### AIM OF THE TASK
Find how many lines of the records hold the string "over" and reply with only that total.

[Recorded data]
■ ■ ■ ■
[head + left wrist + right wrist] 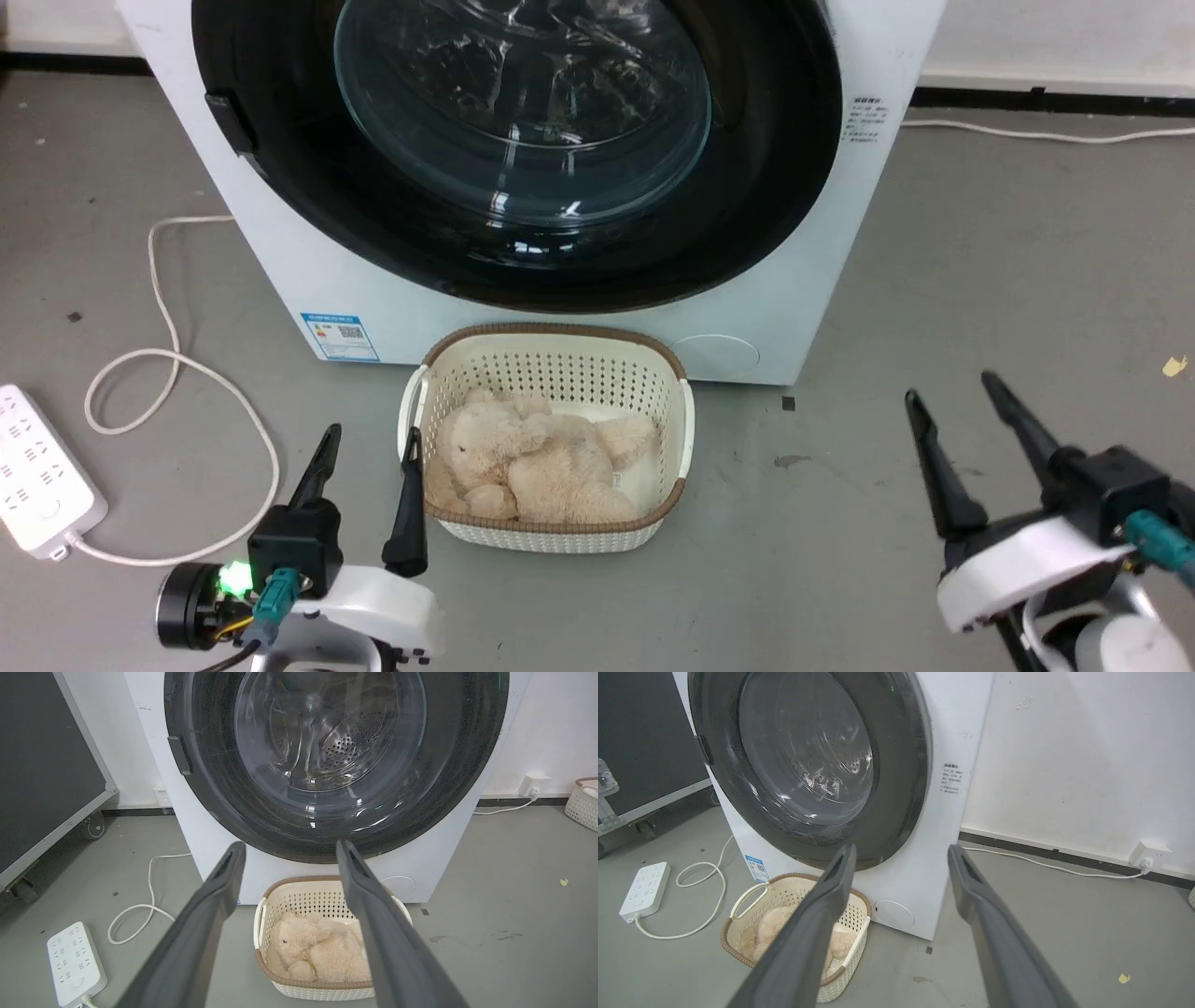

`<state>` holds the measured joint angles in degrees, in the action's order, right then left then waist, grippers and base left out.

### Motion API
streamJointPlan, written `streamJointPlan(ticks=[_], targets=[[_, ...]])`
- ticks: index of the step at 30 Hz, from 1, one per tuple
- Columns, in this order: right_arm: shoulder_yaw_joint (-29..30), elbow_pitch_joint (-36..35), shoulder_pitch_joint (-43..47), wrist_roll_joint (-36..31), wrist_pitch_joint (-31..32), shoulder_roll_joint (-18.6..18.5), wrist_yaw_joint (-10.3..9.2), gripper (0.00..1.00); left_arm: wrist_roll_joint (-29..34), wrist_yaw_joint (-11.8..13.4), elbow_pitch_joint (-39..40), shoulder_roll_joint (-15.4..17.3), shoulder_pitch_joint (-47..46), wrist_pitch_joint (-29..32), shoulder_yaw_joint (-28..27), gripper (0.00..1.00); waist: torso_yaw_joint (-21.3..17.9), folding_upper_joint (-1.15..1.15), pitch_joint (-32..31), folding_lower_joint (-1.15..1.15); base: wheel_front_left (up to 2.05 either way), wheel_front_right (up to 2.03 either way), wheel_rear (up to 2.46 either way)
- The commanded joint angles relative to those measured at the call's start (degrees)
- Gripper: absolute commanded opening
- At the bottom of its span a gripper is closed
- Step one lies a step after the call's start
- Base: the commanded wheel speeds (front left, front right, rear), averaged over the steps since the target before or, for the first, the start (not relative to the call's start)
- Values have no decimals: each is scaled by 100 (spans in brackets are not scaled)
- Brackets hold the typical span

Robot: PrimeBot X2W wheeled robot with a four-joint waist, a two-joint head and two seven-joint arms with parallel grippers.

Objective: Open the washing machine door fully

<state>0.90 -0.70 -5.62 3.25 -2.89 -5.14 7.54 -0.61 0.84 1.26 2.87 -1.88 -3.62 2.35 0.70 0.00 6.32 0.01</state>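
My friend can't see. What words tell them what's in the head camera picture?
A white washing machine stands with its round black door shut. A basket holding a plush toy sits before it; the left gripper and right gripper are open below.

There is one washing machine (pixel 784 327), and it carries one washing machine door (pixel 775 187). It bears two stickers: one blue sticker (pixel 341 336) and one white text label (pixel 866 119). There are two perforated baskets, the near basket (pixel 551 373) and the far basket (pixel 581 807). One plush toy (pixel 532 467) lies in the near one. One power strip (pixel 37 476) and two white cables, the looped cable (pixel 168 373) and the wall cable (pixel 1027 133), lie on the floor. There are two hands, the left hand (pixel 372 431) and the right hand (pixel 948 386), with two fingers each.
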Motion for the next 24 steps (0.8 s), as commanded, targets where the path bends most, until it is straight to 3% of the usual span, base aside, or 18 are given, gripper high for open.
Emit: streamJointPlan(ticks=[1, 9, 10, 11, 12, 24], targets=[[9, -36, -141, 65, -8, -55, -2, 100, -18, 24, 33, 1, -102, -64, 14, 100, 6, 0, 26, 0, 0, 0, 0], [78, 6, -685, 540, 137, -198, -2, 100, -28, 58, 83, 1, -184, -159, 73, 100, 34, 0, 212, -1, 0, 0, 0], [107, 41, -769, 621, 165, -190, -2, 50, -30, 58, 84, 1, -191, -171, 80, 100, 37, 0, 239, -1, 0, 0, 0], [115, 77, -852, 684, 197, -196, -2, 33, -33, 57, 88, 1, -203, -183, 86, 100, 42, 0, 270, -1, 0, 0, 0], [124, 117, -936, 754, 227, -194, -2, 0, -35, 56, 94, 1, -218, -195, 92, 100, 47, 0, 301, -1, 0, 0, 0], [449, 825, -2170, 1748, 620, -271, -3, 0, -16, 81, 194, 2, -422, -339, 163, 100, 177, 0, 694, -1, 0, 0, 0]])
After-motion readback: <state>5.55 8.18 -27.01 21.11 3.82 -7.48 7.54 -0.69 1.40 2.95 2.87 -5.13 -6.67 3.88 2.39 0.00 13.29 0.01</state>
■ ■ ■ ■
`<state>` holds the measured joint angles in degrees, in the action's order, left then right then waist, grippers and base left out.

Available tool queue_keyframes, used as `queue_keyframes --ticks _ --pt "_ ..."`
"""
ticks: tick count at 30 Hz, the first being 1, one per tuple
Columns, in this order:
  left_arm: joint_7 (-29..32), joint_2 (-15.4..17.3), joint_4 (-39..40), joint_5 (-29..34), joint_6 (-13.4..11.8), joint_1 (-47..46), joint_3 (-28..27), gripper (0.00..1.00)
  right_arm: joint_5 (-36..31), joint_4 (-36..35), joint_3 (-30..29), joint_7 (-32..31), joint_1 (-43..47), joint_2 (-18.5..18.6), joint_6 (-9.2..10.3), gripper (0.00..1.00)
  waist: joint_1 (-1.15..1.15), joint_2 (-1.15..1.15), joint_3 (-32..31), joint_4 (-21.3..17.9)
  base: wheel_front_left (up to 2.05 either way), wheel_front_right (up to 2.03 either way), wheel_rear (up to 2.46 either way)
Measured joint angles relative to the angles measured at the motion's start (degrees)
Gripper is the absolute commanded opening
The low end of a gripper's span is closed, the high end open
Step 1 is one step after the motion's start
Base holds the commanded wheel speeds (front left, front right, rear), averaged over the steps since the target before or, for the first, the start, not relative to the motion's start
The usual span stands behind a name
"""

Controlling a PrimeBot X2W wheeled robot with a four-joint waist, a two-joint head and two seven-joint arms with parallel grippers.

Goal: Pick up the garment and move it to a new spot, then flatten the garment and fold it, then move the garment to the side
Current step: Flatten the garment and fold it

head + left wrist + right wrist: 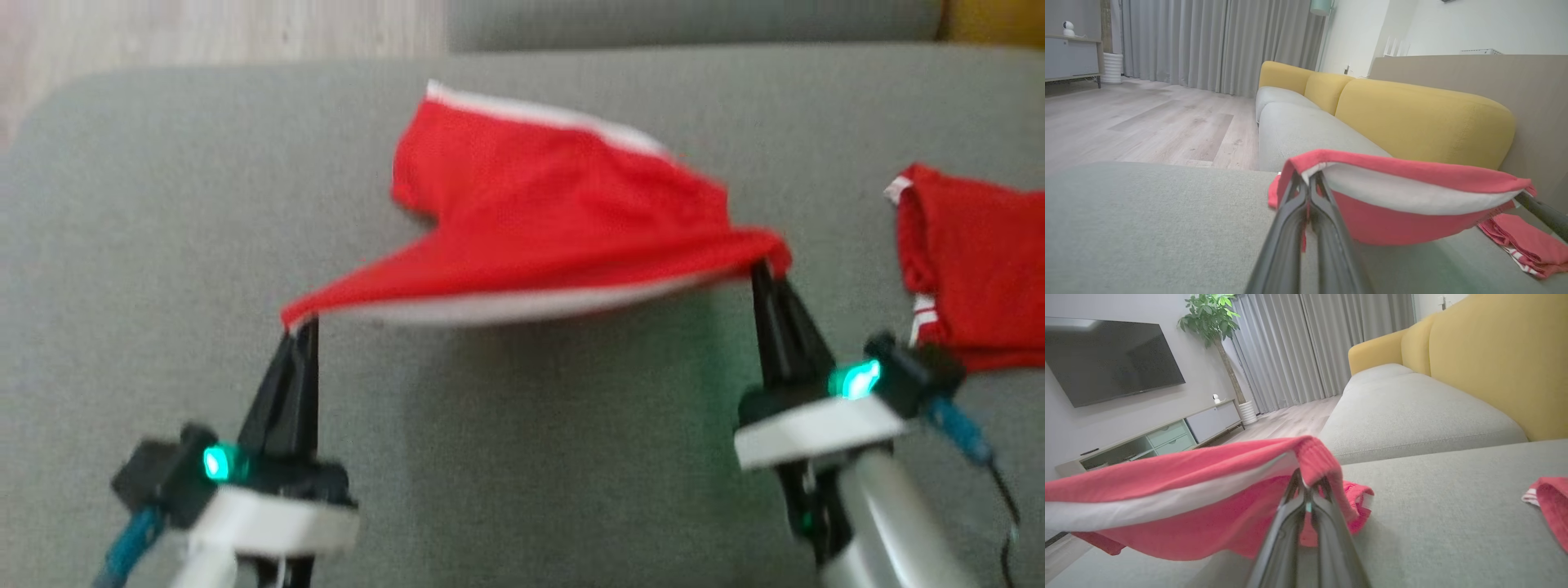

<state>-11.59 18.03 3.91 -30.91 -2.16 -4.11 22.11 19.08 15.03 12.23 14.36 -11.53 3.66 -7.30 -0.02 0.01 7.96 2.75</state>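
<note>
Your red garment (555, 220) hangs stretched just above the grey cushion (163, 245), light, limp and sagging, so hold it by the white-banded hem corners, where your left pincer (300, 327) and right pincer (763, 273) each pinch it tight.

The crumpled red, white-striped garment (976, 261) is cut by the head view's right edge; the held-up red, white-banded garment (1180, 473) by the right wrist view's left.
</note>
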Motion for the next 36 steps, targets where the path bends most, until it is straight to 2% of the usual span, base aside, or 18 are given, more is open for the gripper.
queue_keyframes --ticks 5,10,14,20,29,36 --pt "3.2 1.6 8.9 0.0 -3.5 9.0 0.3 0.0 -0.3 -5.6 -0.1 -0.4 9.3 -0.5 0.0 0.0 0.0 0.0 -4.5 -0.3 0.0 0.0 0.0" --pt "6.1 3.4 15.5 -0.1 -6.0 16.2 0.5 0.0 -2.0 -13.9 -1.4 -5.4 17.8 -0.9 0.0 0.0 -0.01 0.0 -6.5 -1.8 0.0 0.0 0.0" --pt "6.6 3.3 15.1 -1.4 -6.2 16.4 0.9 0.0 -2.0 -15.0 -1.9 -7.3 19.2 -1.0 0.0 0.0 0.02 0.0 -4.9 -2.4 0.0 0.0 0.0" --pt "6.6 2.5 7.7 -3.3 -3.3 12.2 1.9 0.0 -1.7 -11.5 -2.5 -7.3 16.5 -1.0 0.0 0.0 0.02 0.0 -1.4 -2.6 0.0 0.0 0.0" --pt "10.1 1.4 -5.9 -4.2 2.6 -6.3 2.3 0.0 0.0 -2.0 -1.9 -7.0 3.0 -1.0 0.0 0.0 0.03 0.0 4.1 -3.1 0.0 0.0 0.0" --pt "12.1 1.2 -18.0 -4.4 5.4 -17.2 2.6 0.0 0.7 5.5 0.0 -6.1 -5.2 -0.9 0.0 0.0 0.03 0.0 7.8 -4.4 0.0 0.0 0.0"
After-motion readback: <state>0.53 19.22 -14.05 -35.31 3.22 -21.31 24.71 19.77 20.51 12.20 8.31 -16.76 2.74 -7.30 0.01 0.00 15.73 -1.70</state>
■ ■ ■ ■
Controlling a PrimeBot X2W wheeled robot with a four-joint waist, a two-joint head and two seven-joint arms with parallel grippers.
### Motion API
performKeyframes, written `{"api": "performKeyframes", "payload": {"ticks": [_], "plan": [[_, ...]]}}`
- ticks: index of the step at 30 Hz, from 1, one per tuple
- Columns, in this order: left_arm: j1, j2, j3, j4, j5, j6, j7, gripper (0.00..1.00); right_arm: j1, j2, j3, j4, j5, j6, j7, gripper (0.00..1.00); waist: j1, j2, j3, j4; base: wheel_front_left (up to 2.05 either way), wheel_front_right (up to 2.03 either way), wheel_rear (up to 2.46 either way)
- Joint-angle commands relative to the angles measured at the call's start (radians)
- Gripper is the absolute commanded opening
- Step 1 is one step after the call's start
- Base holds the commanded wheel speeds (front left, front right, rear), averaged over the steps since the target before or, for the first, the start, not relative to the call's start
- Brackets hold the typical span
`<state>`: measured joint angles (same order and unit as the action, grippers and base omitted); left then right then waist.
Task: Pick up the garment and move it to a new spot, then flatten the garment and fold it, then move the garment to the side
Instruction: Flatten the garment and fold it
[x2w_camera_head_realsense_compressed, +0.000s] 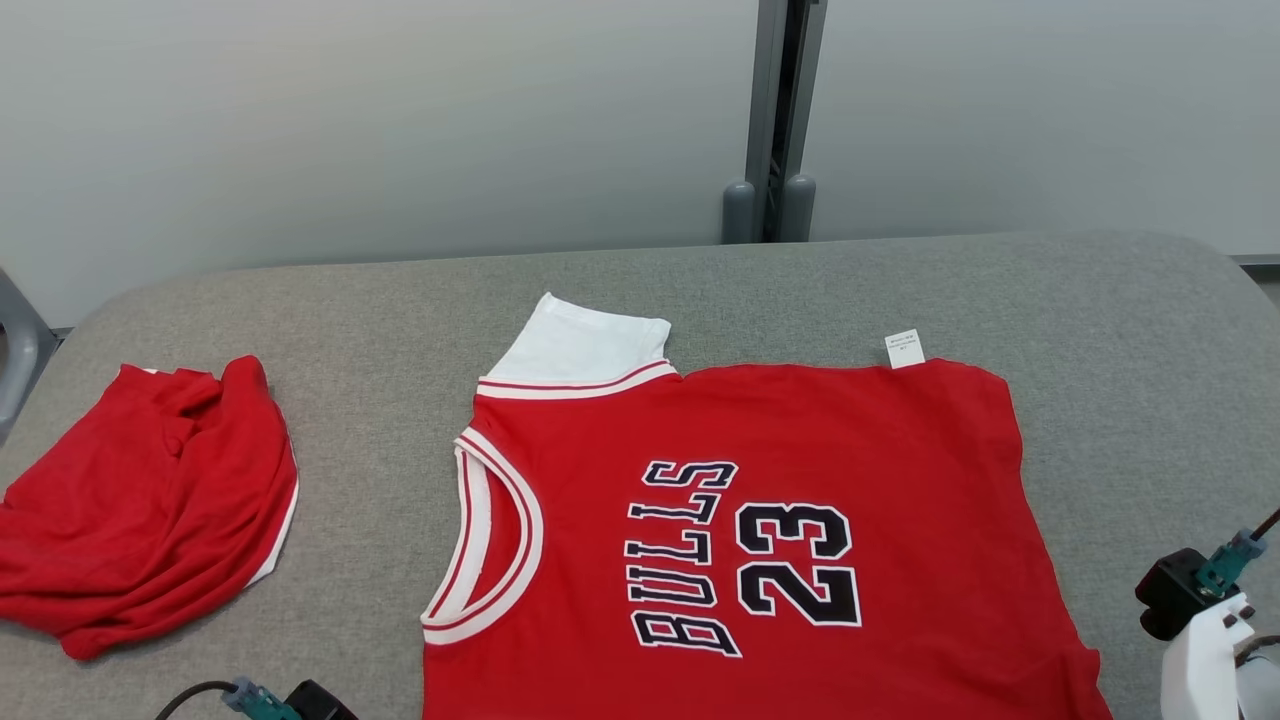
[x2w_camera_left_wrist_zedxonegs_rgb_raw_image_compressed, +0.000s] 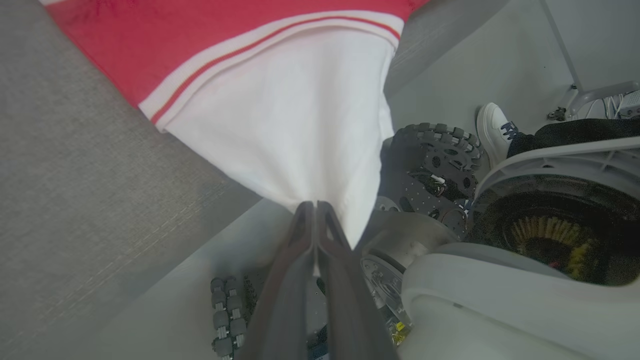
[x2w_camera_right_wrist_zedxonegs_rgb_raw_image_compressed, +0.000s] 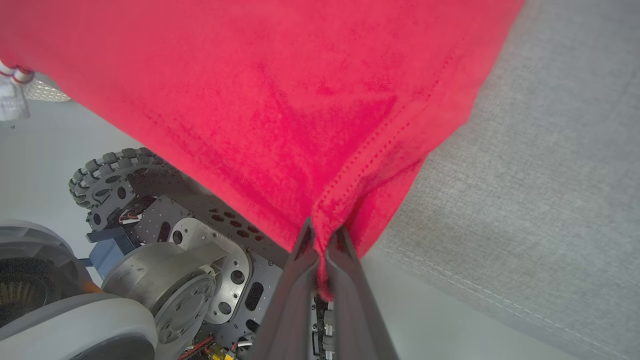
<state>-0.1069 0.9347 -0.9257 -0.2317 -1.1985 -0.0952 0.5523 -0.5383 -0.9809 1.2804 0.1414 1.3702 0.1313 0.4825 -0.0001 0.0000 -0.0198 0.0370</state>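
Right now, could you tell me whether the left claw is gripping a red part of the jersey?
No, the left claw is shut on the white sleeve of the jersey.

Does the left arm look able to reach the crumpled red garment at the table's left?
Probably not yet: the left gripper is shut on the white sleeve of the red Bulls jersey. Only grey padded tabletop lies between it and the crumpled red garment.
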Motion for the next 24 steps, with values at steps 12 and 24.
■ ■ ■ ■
### REPLY TO THE TASK
3